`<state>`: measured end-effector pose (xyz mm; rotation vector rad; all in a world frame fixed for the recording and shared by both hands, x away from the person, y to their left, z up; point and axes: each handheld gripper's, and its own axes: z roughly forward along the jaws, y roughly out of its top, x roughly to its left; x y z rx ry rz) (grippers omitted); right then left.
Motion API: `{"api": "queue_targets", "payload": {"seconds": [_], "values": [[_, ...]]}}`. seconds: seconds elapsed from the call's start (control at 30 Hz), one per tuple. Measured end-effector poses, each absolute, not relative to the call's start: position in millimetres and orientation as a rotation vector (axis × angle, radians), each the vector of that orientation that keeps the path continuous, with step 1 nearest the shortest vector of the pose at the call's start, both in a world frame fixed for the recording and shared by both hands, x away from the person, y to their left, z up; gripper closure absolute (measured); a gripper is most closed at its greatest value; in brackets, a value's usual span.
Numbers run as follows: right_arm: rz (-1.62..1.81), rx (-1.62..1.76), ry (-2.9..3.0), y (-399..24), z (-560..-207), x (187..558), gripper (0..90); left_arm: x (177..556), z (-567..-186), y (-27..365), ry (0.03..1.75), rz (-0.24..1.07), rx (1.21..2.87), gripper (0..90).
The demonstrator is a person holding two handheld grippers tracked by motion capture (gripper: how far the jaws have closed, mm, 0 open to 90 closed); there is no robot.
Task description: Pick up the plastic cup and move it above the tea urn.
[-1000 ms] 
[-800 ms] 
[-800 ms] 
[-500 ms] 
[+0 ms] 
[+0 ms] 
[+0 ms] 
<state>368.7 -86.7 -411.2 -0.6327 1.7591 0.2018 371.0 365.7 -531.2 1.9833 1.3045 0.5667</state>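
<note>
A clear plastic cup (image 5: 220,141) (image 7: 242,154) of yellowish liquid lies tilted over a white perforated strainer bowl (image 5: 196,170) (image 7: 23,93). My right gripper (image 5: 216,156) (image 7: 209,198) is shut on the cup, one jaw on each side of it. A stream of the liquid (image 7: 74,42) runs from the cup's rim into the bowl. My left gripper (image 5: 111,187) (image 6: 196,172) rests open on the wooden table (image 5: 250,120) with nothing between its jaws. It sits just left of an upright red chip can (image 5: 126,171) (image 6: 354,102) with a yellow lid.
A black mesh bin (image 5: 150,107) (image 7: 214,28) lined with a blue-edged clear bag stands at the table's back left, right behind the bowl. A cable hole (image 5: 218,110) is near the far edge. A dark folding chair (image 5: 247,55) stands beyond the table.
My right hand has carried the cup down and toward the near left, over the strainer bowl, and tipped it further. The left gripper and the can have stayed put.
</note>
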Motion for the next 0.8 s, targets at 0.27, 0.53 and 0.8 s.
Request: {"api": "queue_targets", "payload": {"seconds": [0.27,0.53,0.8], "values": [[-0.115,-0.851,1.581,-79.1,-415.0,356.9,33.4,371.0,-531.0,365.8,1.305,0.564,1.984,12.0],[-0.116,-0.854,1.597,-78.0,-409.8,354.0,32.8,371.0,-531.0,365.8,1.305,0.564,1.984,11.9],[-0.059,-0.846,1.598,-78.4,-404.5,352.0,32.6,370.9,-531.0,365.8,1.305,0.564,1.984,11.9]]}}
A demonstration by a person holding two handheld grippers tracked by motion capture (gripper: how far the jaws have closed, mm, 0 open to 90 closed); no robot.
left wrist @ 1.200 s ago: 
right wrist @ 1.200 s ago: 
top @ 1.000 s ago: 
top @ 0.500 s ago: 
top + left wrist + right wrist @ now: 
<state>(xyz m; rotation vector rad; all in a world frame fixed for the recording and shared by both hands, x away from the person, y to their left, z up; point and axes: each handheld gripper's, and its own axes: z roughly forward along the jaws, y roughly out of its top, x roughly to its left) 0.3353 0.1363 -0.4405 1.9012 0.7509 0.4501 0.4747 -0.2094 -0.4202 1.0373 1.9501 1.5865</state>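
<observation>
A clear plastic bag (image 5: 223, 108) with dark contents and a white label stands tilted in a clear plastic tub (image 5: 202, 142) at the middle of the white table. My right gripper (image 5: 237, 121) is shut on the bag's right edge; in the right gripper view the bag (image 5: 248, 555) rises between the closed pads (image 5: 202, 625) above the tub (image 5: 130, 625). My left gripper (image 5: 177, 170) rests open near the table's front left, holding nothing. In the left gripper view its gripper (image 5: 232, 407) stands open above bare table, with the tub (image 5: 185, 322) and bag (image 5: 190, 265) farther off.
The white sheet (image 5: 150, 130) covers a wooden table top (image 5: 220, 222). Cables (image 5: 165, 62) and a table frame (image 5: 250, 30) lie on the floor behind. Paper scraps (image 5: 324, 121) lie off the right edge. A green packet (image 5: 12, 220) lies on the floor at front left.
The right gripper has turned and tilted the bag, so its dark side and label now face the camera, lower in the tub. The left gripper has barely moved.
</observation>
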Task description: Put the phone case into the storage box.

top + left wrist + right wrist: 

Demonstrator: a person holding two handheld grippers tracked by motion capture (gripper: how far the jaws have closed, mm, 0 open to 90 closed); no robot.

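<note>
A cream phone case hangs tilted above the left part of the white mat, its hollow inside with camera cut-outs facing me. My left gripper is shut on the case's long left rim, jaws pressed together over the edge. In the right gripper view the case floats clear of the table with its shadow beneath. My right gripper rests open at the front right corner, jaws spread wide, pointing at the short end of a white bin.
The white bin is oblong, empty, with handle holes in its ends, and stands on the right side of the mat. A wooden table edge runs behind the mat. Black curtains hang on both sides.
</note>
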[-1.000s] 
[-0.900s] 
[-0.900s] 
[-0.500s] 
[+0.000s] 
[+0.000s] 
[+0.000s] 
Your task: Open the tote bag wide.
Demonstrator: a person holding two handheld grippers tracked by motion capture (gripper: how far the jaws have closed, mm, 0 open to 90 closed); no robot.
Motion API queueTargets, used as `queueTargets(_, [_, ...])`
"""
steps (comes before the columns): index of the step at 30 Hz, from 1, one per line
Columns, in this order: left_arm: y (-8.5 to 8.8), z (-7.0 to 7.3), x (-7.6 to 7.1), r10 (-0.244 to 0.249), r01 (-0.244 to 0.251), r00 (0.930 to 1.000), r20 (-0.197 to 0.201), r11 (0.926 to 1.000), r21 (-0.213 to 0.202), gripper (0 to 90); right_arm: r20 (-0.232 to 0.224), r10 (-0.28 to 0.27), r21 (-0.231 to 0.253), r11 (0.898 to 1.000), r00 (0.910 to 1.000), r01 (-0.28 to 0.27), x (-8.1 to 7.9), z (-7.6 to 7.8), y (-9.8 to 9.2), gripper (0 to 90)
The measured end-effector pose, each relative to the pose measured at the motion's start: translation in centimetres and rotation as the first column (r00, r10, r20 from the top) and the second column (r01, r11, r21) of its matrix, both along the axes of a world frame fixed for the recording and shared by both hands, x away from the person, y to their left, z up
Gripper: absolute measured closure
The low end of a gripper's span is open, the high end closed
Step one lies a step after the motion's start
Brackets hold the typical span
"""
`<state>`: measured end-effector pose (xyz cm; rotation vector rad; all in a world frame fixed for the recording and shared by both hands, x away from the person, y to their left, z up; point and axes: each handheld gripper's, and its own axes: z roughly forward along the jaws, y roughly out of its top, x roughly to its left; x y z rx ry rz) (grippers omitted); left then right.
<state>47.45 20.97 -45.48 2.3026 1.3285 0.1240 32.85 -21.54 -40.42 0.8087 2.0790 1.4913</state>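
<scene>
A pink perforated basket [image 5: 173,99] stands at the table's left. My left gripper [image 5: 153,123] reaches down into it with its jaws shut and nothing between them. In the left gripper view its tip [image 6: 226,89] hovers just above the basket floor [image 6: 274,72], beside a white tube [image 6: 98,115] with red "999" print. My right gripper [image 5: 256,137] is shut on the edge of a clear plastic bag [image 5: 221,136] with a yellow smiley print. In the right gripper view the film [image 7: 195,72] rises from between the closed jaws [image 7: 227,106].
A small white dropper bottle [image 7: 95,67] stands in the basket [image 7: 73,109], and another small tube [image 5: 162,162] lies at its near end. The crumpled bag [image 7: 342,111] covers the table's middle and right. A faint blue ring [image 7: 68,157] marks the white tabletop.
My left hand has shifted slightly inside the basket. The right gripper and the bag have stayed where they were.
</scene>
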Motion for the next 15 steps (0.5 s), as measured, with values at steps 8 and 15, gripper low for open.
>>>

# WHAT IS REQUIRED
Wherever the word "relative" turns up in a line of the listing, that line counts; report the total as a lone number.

# WRITTEN SOLUTION
2